Electrocatalysis of Ethanol on a Pd Electrode in Alkaline Media: An in Situ Attenuated Total Reflection Surface-Enhanced Infrared Absorption Spectroscopy Study

In situ attenuated total reflection surface-enhanced infrared absorption spectroscopy in conjunction with H–D isotope replacement is used to investigate the dissociation and oxidation of CH3CH2OH on a Pd electrode in 0.1 M NaOH, with a focus on identifying the chemical nature of the pivotal intermediate in the so-called dual-pathway (C1 and C2) reaction mechanism.
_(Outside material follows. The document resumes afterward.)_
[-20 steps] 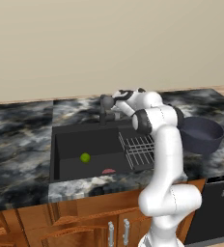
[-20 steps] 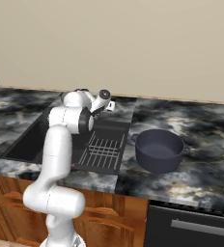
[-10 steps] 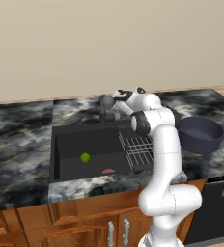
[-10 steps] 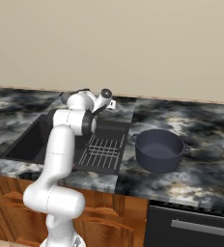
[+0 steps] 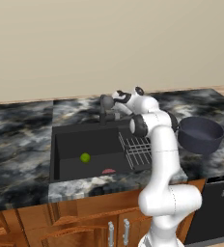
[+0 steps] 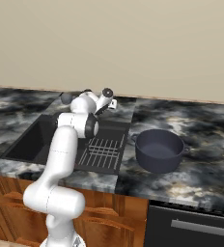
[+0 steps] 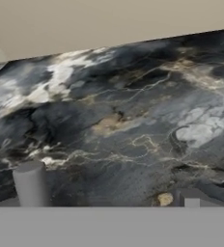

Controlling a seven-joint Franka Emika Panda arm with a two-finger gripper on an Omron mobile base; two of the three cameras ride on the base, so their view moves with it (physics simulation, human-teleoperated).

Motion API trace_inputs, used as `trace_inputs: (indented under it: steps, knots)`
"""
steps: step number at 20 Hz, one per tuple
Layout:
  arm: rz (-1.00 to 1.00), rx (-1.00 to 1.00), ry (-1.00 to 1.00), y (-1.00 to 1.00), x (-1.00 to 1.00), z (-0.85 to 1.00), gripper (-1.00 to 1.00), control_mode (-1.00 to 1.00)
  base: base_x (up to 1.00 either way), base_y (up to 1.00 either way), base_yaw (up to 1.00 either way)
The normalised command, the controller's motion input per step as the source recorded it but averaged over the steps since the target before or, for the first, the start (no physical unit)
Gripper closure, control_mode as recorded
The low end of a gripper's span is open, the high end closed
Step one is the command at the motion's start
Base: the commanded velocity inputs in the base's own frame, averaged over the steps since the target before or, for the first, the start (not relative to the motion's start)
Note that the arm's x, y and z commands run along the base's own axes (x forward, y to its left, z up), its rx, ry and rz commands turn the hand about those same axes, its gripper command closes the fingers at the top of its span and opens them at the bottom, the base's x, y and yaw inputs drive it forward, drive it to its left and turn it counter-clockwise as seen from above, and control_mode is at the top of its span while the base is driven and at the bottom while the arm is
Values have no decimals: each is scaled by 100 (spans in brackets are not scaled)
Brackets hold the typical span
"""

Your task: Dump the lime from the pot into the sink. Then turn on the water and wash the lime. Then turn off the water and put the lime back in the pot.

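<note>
The lime (image 5: 85, 157) lies on the floor of the black sink (image 5: 65, 144), left of the grey wire rack (image 5: 139, 149). On the counter to the right of the sink stands the dark blue-grey pot (image 5: 201, 134), upright, and I see nothing inside it (image 6: 160, 149). My gripper (image 5: 115, 107) is at the back rim of the sink, right beside the dark faucet (image 5: 105, 103), and it is open with nothing in it. In the hand view a grey cylinder (image 7: 32, 184) stands at the lower left over the marble counter (image 7: 133, 125).
A flat pink-red patch (image 5: 108, 171) lies on the sink floor near its front wall. Dark marble counter runs on both sides of the sink (image 6: 27, 140). The beige wall rises just behind the faucet. A dark oven front (image 6: 196, 226) sits below the pot.
The hand has edged a little to the left, closer to the faucet. Lime and pot have not moved, and the jaws stay open.
</note>
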Motion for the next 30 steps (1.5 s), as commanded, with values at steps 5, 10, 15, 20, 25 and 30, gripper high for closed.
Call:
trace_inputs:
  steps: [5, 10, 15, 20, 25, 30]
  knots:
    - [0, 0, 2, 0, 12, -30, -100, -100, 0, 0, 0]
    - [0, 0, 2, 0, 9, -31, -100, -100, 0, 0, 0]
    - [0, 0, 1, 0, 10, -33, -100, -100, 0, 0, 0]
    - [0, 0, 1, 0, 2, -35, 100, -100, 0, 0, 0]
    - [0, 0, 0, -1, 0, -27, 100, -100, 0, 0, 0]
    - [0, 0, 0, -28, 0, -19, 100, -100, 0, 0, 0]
Real-time spectroelectrochemical measurements reveal a band at ∼1625 cm–1 showing up prior to the multiply bonded COad band. CH3CD2OH and D2O are used to exclude the spectral interference with this band from interfacial acetaldehyde and H2O, respectively, confirming for the first time that the ∼1625 cm–1 band is due to the adsorbed acetyl on the Pd electrode in alkaline media. The spectral results suggest that the as-adsorbed acetyl (CH3COad) is oxidized to acetate from approximately −0.4 V as the potential moves positively to conclude the C2 pathway. Alternatively, in the C1 pathway, the CH3COad is decomposed to α-COad and β-CHx species on the Pd electrode at potentials more negative than approximately −0.1 V; the α-COad species is oxidized to CO2 at potentials more positive than approximately −0.3 V, while the β-CHx species may be first converted to COad at approximately −0.1 V and further oxidized to CO2 at more positive potentials.